A pressure of about 2 N is required to ensure an efficient transmission of bone-conducted sound (2,3). Verhagen et al. (11) reported that five out of eight users of the Baha Softband developed pressure points. In contrast, the ADHEAR requires no pressure for efficient transmission, which represents a clear benefit of this system compared to a softband. In our study we showed that the ADHEAR restores hearing to the same extent as a bone conduction device on a softband. The mean sound field PTA4, the WRS, and the SRT in quiet and noise were comparable with the ADHEAR and the softband device confirming initial reports (16,17). The results with the softband, with 27 dB HL aided soundfield threshold and 83% WRS at 65 dB SPL were slightly better than those previously published in this age group in subjects that suffered from atresia or chronic otitis media (18).

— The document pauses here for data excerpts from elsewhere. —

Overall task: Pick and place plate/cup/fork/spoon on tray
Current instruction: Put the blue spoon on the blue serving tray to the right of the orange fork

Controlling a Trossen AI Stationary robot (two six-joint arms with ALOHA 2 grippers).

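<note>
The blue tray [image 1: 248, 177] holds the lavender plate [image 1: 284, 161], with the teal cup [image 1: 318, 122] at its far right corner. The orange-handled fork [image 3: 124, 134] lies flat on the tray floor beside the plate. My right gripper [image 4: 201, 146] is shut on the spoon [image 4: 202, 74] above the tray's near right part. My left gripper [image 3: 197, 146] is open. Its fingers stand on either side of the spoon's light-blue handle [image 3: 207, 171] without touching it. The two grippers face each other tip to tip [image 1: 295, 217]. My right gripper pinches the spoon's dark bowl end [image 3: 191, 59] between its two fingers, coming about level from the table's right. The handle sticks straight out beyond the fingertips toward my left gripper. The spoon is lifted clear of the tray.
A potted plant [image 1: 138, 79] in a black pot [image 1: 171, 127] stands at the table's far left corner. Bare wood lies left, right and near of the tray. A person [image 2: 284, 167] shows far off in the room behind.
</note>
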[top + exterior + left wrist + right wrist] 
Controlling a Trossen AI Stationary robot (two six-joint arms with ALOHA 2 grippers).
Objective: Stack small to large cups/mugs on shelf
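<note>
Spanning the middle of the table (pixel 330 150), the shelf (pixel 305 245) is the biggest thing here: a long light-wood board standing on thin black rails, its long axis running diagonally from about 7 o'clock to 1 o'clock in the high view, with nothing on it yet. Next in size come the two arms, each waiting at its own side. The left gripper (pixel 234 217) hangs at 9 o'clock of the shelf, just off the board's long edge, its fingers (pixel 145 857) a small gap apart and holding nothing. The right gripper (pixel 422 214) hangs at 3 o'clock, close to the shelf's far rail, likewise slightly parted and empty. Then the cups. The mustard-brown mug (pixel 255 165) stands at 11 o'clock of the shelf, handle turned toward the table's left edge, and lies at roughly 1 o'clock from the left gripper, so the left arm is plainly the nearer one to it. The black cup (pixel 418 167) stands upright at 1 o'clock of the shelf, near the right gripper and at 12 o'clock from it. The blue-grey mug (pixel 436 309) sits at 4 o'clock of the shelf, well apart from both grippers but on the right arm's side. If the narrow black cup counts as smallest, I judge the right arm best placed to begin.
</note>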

In conclusion, this study is the first to show that the audiological performance with the ADHEAR was comparable to that with a passive BC implant. Therefore, this system could be a valuable treatment option for patients who are not suitable for implant surgery due to age, difficult anatomies, or other reasons. We also demonstrated that the ADHEAR provides the same audiological benefits as a BCD on a softband without requiring pressure on the skin. Based on this, the ADHEAR represents a suitable alternative to hearing aids for patients with glue ears. However, further studies are needed to confirm these results in a larger cohort of patients and to investigate long-term patient satisfaction with the ADHEAR.
The authors appreciate the time and commitment given by the participants during this study.